The old church of Sant Romà de Sau is an 11th-century Lombard Romanesque parish church of the abandoned old village of Sant Romà de Sau in the municipality of Vilanova de Sau, Osona county, in the mountain region of the Guilleries, Catalonia, Spain. Consecrated in 1062 and submerged in 1962 through the completion of the Sau Reservoir on the river Ter, the church has been recognised as the oldest standing submerged church worldwide by the Official World Record Organisation. While the historic church and village, normally 23 metres underwater, can be reached on foot during dry periods, the tip of the church's iconic bell tower is invariably visible above the surface, serving as a popular indicator of the level of water resources.

==History==
The toponym Sau is considered by Joan Coromines to be pre-Roman, which indicates a continuous occupation of this remote and sparsely populated valley. The valley and village (villa) of Sau are first attested in 917 as belonging to the castle of Cornil, which disappears from record after 952. From 918 comes a reference to the locality of Pinos in the villa of Sau, probably to be identified with the later Domus del Pi. The roots of the feudal lordship of Sau date back to the wills of Borrell and Ingilrada, the parents of Borrell the bishop of Vic (1010–17), from 970 and 981 respectively. The parish church of St Romanus was consecrated in 1062. The estate of Sau consisted of five parishes, among them the parish of Virgin Mary at the nearby Vilanova de Sau dating from 1040. Ramon Borrell de Sau, who lived around 1120–30, was the first feudal lord whose name bore a reference to the locality. In 1181 Guerau de Sau, his mother Ermessenda and his sister Ramona placed the estate of Sau under the protection of the Hospitallers. By 1247 the lords of Sau were the vassals of the castellans and viscounts of Cabrera. In 1572 the dominion passed into the hands of Francesc de Montcada i de Cabrera, the first marquis of Aitona, whose successors held it until the abolition of feudal rights in the nineteenth century. By the sixteenth century, the centre of the lordship of Sau had moved to Vilanova de Sau.

The episcopal visitation of the diocesis of Vic from 1357–58 mentions the existence of two altars at the church of Sant Romà de Sau, dedicated to St Romanus and Virgin Mary.
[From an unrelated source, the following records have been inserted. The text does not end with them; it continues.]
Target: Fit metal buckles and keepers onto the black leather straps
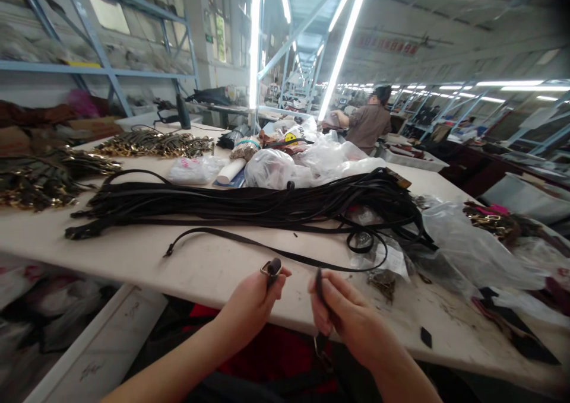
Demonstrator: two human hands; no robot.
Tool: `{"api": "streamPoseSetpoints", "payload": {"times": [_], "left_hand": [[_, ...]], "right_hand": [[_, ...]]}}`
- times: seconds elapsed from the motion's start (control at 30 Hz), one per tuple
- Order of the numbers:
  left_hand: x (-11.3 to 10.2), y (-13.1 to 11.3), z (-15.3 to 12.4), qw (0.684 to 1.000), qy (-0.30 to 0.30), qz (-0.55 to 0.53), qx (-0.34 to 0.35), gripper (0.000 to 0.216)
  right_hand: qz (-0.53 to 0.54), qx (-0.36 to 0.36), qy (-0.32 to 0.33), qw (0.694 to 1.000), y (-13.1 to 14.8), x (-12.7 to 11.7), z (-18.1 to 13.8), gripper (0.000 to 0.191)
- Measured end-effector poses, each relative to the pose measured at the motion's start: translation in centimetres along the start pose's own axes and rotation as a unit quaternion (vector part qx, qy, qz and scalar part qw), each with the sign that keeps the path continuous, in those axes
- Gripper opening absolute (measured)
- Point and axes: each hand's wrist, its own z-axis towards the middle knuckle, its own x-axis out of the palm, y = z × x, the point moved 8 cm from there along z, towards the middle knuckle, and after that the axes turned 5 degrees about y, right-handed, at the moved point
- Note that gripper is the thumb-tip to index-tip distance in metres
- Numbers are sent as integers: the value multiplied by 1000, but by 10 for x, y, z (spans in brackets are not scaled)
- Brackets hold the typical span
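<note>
My left hand (253,299) is closed around a short black strap with a metal buckle (266,268) at its top, just over the table's front edge. Closed too, my right hand (342,308) pinches a dark strap (319,281); a metal ring or clasp (318,345) hangs below that hand. Whether both hands hold parts of one strap I cannot tell. Just beyond them a single long black strap (249,244) lies curved on the table. Behind it stretches a thick bundle of black straps (222,204).
On the table (214,275), strap pieces with gold-coloured hardware (155,143) are heaped at the left. Clear plastic bags (307,159) lie behind the bundle and at the right. A small black piece (426,336) rests near the front edge. A person (369,121) stands farther back.
</note>
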Motion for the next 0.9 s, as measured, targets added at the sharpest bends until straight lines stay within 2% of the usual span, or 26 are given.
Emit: {"api": "streamPoseSetpoints", "payload": {"times": [0.1, 0.2, 0.4, 0.5, 0.6, 0.7, 0.8, 0.83, 0.87, 0.9], "left_hand": [[-2, -15, 5, 992, 16, 110, 59, 28], [-3, -16, 7, 984, 6, 161, 80, 29], [7, -6, 3, 978, 15, 182, 99, 29], [8, -1, 2, 969, 1, 225, 101, 33], [8, 1, 2, 963, -2, 255, 91, 31], [7, -10, -2, 957, 21, 270, 101, 22], [-12, -32, -12, 969, -26, 215, 117, 33], [-18, -33, -13, 984, -23, 152, 89, 32], [-19, -29, -13, 997, 4, 60, 43, 29], [-14, -22, -14, 997, 48, -53, -15, 27]], "right_hand": [[-105, 59, 27, 992, -6, 7, 6, 37], [-68, 55, 32, 996, -8, 9, 10, 38], [0, 38, 51, 998, -12, 14, 10, 33], [5, 25, 18, 1000, -11, 12, 12, 32], [-16, -2, -34, 999, -3, 7, 13, 41], [-82, -25, -17, 996, 12, 10, 12, 40], [-103, -41, -26, 993, 23, 5, 10, 29], [-103, -48, -22, 993, 25, 4, 9, 26], [-107, -59, -10, 993, 27, 5, 10, 22], [-115, -75, 10, 990, 28, 8, 10, 18]]}}
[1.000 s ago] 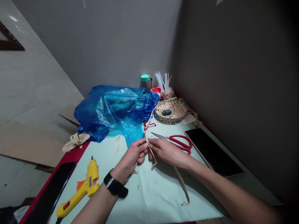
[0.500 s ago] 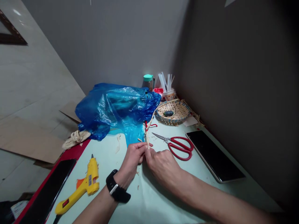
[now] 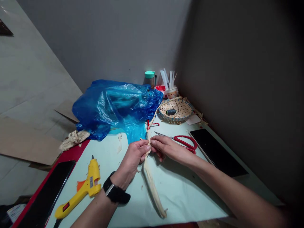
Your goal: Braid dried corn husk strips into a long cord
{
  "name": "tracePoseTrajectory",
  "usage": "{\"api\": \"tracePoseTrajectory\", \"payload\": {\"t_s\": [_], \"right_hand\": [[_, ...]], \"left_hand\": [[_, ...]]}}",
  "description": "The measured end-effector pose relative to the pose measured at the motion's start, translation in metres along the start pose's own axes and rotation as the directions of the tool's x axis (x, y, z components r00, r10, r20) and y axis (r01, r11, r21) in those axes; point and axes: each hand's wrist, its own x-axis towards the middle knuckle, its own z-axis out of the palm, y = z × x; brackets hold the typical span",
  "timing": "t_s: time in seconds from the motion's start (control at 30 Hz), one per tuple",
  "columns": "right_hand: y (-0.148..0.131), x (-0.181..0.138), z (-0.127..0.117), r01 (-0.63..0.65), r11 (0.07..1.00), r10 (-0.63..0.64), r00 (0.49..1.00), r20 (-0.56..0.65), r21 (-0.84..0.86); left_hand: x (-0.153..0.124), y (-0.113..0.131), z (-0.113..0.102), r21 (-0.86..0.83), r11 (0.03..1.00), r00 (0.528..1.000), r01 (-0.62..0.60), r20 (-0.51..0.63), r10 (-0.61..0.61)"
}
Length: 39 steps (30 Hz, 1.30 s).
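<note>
A pale plant-fibre cord (image 3: 154,189) runs from the woven basket down through both hands, its wide loose tail lying toward the front of the table. My left hand (image 3: 137,152), with a black watch on the wrist, pinches the cord between thumb and fingers. Facing it, my right hand (image 3: 167,147) is closed with its fingertips at the same spot on the cord; its thumb is partly hidden. Just above the hands, a red tie (image 3: 148,124) sits around the cord. Red-handled scissors (image 3: 187,141) lie beside my right hand, partly covered by it.
A yellow glue gun (image 3: 91,180) lies at left, near a dark flat panel (image 3: 51,190). Behind are a blue plastic bag (image 3: 111,104), a woven basket (image 3: 182,109) with a thread spool (image 3: 170,112), and a cup of sticks (image 3: 171,93). A tablet-like device (image 3: 218,152) lies right.
The cord's wide tail now shows below the hands, stretched toward the front. My right hand has moved up and turned, now partly covering the scissors. The view has shifted slightly.
</note>
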Motion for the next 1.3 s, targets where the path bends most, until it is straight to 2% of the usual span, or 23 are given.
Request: {"api": "tracePoseTrajectory", "payload": {"t_s": [0.07, 0.17, 0.27, 0.33, 0.4, 0.47, 0.57, 0.7, 0.77, 0.8, 0.83, 0.87, 0.93, 1.0, 1.03, 1.1, 1.13, 1.2, 1.3], "right_hand": [[0.003, 0.002, 0.005, -0.02, 1.0, 0.02, 0.999, -0.038, -0.018], [0.001, 0.002, 0.007, -0.011, 0.99, -0.004, 0.995, -0.104, -0.144], [-0.001, 0.001, 0.004, 0.011, 0.979, -0.031, 0.995, -0.096, -0.203], [-0.001, 0.001, 0.004, 0.009, 0.972, -0.04, 0.991, -0.127, -0.235], [0.0, 0.0, 0.005, 0.001, 0.967, -0.043, 0.986, -0.16, -0.254], [0.002, 0.0, 0.006, 0.007, 0.976, -0.044, 0.986, -0.164, -0.216], [0.005, 0.0, 0.007, 0.029, 0.999, -0.032, 0.99, -0.137, -0.022], [0.009, 0.001, 0.004, 0.012, 0.99, 0.001, 0.996, -0.092, 0.14], [0.011, 0.002, 0.003, -0.009, 0.974, 0.024, 0.998, -0.062, 0.226], [0.012, 0.002, 0.003, -0.02, 0.964, 0.034, 0.998, -0.048, 0.264], [0.012, 0.002, 0.003, -0.028, 0.956, 0.041, 0.999, -0.036, 0.291], [0.012, 0.002, 0.002, -0.035, 0.951, 0.045, 0.999, -0.026, 0.307], [0.01, 0.001, 0.001, -0.037, 0.954, 0.043, 0.999, -0.014, 0.297], [0.008, 0.0, -0.001, -0.025, 0.963, 0.031, 0.999, -0.017, 0.267], [0.007, 0.0, -0.001, -0.018, 0.968, 0.024, 0.999, -0.023, 0.25], [0.005, -0.001, -0.001, -0.001, 0.971, 0.01, 0.999, -0.033, 0.241], [0.005, -0.001, 0.0, 0.009, 0.966, -0.002, 1.0, -0.025, 0.259], [0.005, -0.001, -0.001, 0.028, 0.958, -0.03, 1.0, 0.004, 0.286], [0.0, -0.003, -0.005, 0.047, 0.986, -0.054, 0.998, 0.041, 0.161]], "left_hand": [[-0.001, -0.001, 0.001, -0.01, 1.0, 1.0, -0.005, -0.004, 0.005], [-0.002, -0.003, 0.001, 0.022, 1.0, 0.999, -0.003, -0.053, 0.004], [-0.003, -0.001, -0.002, 0.274, 0.961, 0.993, -0.042, -0.092, 0.07], [-0.005, 0.005, -0.006, 0.523, 0.846, 0.98, -0.104, -0.091, 0.176], [-0.007, 0.012, -0.007, 0.693, 0.708, 0.963, -0.137, -0.076, 0.26], [-0.01, 0.017, -0.005, 0.753, 0.641, 0.955, -0.146, -0.062, 0.29], [-0.017, 0.012, 0.006, 0.821, 0.537, 0.936, -0.193, -0.012, 0.353], [-0.026, -0.009, 0.022, 0.961, 0.118, 0.851, -0.252, 0.161, 0.5], [-0.029, -0.014, 0.025, 0.959, -0.004, 0.831, -0.283, 0.247, 0.499], [-0.029, -0.013, 0.024, 0.954, -0.004, 0.835, -0.299, 0.263, 0.484], [-0.028, -0.011, 0.022, 0.95, 0.039, 0.848, -0.309, 0.257, 0.464], [-0.027, -0.007, 0.019, 0.943, 0.124, 0.865, -0.309, 0.225, 0.448], [-0.021, 0.004, 0.01, 0.893, 0.366, 0.898, -0.262, 0.088, 0.43], [-0.013, 0.012, 0.001, 0.761, 0.621, 0.907, -0.186, -0.109, 0.406], [-0.009, 0.014, -0.003, 0.667, 0.728, 0.925, -0.159, -0.157, 0.346], [-0.002, 0.014, -0.007, 0.386, 0.914, 0.976, -0.123, -0.119, 0.181], [0.0, 0.012, -0.007, 0.26, 0.961, 0.993, -0.09, -0.052, 0.107], [0.003, 0.006, -0.004, 0.067, 0.998, 0.997, -0.015, 0.081, 0.01], [0.004, -0.001, 0.0, -0.04, 0.997, 0.982, 0.059, 0.183, -0.051]]}}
A later visitation from 1590 refers to a dossal depicting St Thomas the Abbot in the main altar of the church. The visitation of 1590, in seeking to enforce the sacrality of the churchyard in a period of shifting burial customs, also threatened to confiscate any laundry items hung out to dry in the cemetery.

In mid-19th century, the geographical dictionary of Pascual Madoz cited the foggy climate and poor water quality in Sant Romà as responsible for the prevalence of intermittent fevers, gastrointestinal and rheumatic disorders among the villagers. The settlement followed a spontaneous layout, with no clearly traced streets or squares, and only a third of the houses was described as "comfortable".

The church and the oldest settlement of Sau were submerged when a dam was built on the Ter river in 1962 as part of the large-scale dam-building campaign of the Francisco Franco regime. The water from the project is mainly used to supply Barcelona. Between 1951 and 1962, the inhabitants of the old village were expropriated and had to relocate. Some settled in the new village of Sant Romà de Sau, built on the Mas de l’Arbós hilltop site overlooking the reservoir from the south-east, where the engineers and workers engaged in the construction project were also housed. The new church of Sant Romà de Sau was completed by the architect Josep Maria Pericas in 1951. This new settlement enjoyed little success and only 38 inhabitants remain as of 2021.

==Architecture==
The church suffered damage during an earthquake in 1425 and was subsequently renovated and enlarged. Due to the poor state of preservation it is difficult to distinguish the building phases of the church clearly, although at least in some places different material was used. The Catalan hiking pioneer Artur Osona i Formentí noted in 1882 a recent restoration to the church, which he judged to be in "fairly bad taste". In addition, the interior of the bell tower was plastered over before submersion to prevent collapse.

The church is built of stone and consists of a single nave, with no apse preserved. Its main vault is ruined. The southern wall features a large arcade, while the northern wall shows the shift in building material from dressed stone to river boulders above the level of the Lombard band of blind arches. To the north rises a three-storey bell tower, whose second floor has bifora windows with plain capitals, a Lombard band and serrated mouldings at the top.

Above the old village, on the southern slopes of Mount Tavertet, there are the ruins of two masos, of which the one called Pi has been recently excavated, and further up on the Força hill those of a castle, to be identified with the Roca de Sau mentioned from 1247, a likely successor to the earlier castle of Cornil. An early plan of the domus del Pi was produced by Pericas, who worked on the castles of the Osona county from 1906.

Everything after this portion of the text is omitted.